[Start of section]

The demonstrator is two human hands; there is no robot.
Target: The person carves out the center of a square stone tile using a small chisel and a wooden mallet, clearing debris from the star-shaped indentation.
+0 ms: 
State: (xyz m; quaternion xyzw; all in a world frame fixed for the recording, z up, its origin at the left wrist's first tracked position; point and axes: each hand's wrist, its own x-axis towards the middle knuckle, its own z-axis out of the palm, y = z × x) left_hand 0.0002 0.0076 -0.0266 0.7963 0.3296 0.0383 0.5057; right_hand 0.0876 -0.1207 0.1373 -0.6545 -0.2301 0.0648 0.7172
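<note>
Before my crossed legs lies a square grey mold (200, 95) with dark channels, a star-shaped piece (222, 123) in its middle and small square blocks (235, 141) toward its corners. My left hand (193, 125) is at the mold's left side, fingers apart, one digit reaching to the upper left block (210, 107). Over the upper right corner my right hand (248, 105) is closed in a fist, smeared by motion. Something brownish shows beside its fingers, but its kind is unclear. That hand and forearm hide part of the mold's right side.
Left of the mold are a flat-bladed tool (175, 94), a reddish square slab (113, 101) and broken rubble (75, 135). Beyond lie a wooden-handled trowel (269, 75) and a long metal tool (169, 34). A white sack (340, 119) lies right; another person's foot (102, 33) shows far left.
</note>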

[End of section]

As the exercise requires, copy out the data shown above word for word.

The demonstrator is two human hands; there is no robot.
Target: The person carves out the center of a square stone tile using a small chisel and a wooden mallet, clearing debris from the star-shaped indentation.
+0 ms: 
State: (xyz m; quaternion xyzw; all in a world frame fixed for the recording, z up, its origin at the left wrist's first tracked position; point and axes: each hand's wrist, its own x-axis towards the middle knuckle, its own z-axis out of the palm, y = z × x) left_hand 0.0002 0.0076 -0.0266 0.7963 0.3296 0.0383 0.5057; right_hand 0.0876 -0.1207 0.1373 -0.6545 -0.2301 0.0648 0.7172
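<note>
Before my crossed legs lies a square grey mold (200, 95) with dark channels, a star-shaped piece (222, 123) in its middle and small square blocks (235, 141) toward its corners. My left hand (193, 125) is at the mold's left side, fingers apart, one digit reaching to the upper left block (210, 107). Over the upper right corner my right hand (248, 105) is closed in a fist, smeared by motion. Something brownish shows beside its fingers, but its kind is unclear. That hand and forearm hide part of the mold's right side.
Left of the mold are a flat-bladed tool (175, 94), a reddish square slab (113, 101) and broken rubble (75, 135). Beyond lie a wooden-handled trowel (269, 75) and a long metal tool (169, 34). A white sack (340, 119) lies right; another person's foot (102, 33) shows far left.
</note>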

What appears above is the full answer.